Preparation
MAGEEC interfaces to the compiler through its command line, allowing individual optimizations and associated parameters to be set. The system is first trained on a large body of code, representing the broad spread of software with which the compiler is to be used. It is important that the programs provide the full range of language features, and that the spread is balanced. So we need programs which between them have a good mix of
- small and large functions;
- small, large and nested loops;
- no loops;
- integer arithmetic of all sizes;
- floating point arithmetic of all sizes; and
- scalars, small structs/vectors and large structs/vectors.
Individual programs will have only one or two of these features, providing plenty of differentiation from which optimizations can learn. A good training set should have at least 50 programs. For deeply embedded systems, the BEEBS test suite, developed by Embecosm and the University of Bristol provides an appropriate mix of programs.

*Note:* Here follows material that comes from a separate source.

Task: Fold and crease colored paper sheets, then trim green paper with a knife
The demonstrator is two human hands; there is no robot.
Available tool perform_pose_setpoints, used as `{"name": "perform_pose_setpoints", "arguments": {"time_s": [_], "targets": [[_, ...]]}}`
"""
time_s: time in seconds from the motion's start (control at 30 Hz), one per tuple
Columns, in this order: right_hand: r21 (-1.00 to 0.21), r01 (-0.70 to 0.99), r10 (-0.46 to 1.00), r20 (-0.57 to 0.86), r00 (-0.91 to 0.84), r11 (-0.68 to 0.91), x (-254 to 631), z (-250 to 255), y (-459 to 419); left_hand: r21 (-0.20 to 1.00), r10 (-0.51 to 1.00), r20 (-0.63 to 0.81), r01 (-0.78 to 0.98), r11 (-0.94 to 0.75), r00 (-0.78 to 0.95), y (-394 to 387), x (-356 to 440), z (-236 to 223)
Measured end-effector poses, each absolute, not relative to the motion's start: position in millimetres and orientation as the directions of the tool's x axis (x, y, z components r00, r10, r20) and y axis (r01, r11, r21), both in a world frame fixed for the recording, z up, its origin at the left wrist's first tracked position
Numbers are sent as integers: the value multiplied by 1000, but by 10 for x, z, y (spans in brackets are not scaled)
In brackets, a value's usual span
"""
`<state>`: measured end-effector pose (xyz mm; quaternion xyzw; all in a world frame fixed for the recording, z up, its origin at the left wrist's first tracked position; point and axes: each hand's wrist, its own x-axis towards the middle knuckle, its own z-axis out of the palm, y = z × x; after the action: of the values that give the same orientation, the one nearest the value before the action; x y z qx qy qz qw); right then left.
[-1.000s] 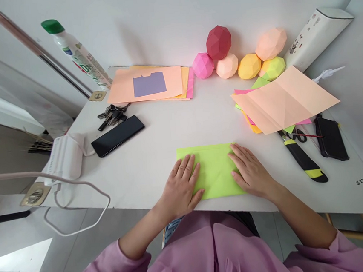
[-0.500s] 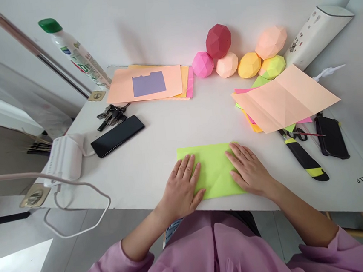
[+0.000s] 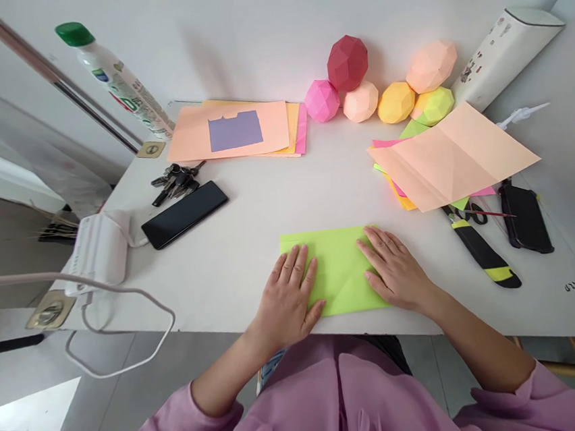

Preparing the Training Set of Data
Combined elimination is used to find the best flag combination for each program in the test suite. For this technique, the program is first compiled with all optimizations enabled and its performance measured. The criterion for “performance” can be execution speed, code size, or energy consumed when the program runs. It is important that the figure is accurate and reproducible, so many runs may be needed to eliminate statistical variation, particularly on machines with caches.
The program is then recompiled, disabling one optimization in turn and the performance again measured. It is likely that some optimizations will be counter-productive with the program under test, and so removing those optimizations will increase performance. The optimization whose removal most improves performance is then removed from the set of optimizations to be applied.
The process is then repeated to remove another optimization from the set. The process of elimination is repeated until no optimization can increase performance by its removal. At this point we have the best set of optimizations to use with this particular program.
Almost all optimizations are turn on/turn off flags. However for optimizations which are parameterized, the process of elimination must explore changing the parameter value. This same approach can also be used to explore the values of tuning parameters associated with individual optimizations.
Once this approach has been completed, we have our training data: a set of programs, each with their own set of optimal optimizations.
Training
We now need to learn how the characteristics of the training programs predicts which optimizations will be best. For each program we use a set of abstract features, for example number of variables in a function, number of dominators of each basic block and so forth. We can use the compiler to generate this information, since it is part of the standard front-end analysis carried out when compiling.
Given the relatively small set of data, training is not usually too complex. We do not need deep training techniques such as neural networks. We have worked with a number of techniques, with one of the best being to use a C4.5 or C5 classifier to create a decision tree based on the features of the source program.
Using the Trained Compiler
When given a new program to compile, MAGEEC, the compiler determines the features of the source program and then applies those features to the decision tree from training to choose the best optimization set. The relatively small size of the training set means there may not be a good match, so one option is to use a nearest neighbour approach to find the most similar program when training and use its optimization settings. This is fast, with no significant impact on compile time performance.
The nearest neighbour approach can be extended to suggest several nearest neighbours, and the program can be compiled and its performance measured with each of these settings to determine which is best. This is not as simple as straight computation, but much faster and simpler than combined elimination. The data from this exercise can also be used to extend the trained database.
Implementing MAGEEC for a New Architecture
There are always optimization passes which are specific to an architecture, and which can only be used when training on that architecture. Different optimizations work differently on different architectures. So the training set and training database must be recreated for each new architecture.
Future Research & Development by Embecosm
MAGEEC is still an active research program. There are a number of areas for future development.
- We wish to tune optimization flags for individual source files and eventually for individual source functions. This will give us a much larger training set for the machine learning phase, improving the quality of generated code.
- The choice of abstract features in the source code is critical to good machine learning. The current set were created for the earlier MILEPOST EU research project, but lack sufficient rigour in their choice. Principal component analysis (PCA) will allow us to identify a better set, but it requires much larger training sets. This should be possible once we are able to train on individual source files and functions.
- We have to date used simple machine learning techniques. Preliminary work with deeper techniques, such as genetic algorithms suggest these can yield much better results, which we wish to explore further.